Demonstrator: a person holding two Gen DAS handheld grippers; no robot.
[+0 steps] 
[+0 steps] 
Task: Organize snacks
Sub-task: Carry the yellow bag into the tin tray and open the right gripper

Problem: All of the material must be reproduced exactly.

Answer to the exercise:
Demonstrator: a person holding two Gen DAS handheld grippers; no robot.
[+0 steps] 
[+0 steps] 
Task: Organize snacks
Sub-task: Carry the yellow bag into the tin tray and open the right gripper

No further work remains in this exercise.